A few days later, Piero led us up a slot canyon and parked below Aloba Arch, one of the world's tallest natural bridges. The walls of the canyon soared 700 feet above us, and across the top a 50-foot-thick slab of streaked sandstone spanned the 300-foot gap. Honnold, who had climbed the under­side of a smaller arch the day before, was sali­vating, but there were hardly any cracks that would allow for protection.

We were absorbed in a discussion of possible routes when five young men wearing long white robes and head scarves materialized out of the canyon. They immediately started yelling at us in Arabic. None of us had any clue what they were saying, but it became obvious what they wanted when one of them grabbed Renan's pack containing $10,000 worth of camera gear. When Renan snatched it back, the kid unsheathed a knife and began lunging while pounding his fist into his chest. They had us corralled inside the slot canyon, and there was no escape.

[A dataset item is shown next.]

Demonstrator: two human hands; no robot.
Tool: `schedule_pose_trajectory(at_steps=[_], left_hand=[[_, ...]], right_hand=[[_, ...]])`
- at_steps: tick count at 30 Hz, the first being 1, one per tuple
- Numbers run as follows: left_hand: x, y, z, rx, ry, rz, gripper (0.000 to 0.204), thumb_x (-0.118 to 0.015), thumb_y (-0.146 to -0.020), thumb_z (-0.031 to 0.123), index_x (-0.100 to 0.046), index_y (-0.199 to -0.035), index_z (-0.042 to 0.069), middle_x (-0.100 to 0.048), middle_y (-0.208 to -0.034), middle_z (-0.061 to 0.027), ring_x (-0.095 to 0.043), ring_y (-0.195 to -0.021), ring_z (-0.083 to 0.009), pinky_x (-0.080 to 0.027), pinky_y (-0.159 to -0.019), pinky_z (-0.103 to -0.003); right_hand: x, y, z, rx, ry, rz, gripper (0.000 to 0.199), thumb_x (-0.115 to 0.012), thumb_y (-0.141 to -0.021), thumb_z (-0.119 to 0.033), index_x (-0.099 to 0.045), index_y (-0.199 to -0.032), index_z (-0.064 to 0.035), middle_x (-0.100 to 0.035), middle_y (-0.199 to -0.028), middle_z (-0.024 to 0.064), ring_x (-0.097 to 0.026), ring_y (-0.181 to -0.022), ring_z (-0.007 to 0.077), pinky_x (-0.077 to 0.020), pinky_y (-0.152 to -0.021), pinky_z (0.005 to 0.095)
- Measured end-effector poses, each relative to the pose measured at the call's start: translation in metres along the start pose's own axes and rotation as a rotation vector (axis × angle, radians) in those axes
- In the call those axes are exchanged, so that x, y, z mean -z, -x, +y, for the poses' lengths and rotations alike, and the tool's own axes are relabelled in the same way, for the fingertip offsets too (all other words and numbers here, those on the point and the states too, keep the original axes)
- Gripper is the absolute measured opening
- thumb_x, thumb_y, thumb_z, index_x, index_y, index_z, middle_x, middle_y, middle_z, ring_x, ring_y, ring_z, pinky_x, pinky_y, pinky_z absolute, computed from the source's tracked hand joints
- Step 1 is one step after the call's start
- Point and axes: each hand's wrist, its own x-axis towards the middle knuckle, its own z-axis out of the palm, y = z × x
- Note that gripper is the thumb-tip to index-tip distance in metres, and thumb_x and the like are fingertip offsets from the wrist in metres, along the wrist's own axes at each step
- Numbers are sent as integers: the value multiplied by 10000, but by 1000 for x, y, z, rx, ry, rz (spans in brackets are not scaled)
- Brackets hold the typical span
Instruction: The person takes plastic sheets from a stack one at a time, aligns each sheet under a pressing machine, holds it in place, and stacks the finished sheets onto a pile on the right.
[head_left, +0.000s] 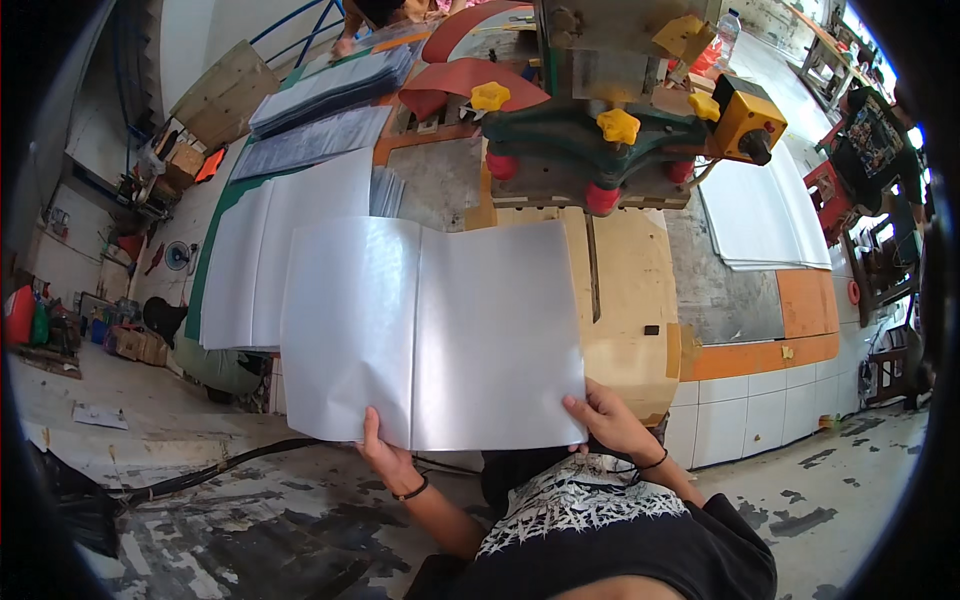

The same kid then approached Jimmy and snatched his sunglasses. Renan had pulled out his camera and was filming everything—which was definitely not helping to diffuse the situation. Jimmy picked up a softball-size rock and held it up menacingly. I grabbed a gnarled tree branch and moved to his side. We stared at the youths, and you could see it dawn on them that we weren't going down without a fight. Suddenly the kid put the sunglasses down. Seconds later the youths vanished the way they had come.

Back at the vehicles, Renan showed us the footage he'd captured. Somehow he had managed to hold the camera steady while Knife Guy lunged and put on a display. The focus and framing were perfect, and the sun glinted off the point on the dagger.

“That's definitely going in the film,” Jimmy said as he slipped his shades back on and settled into the Land Cruiser.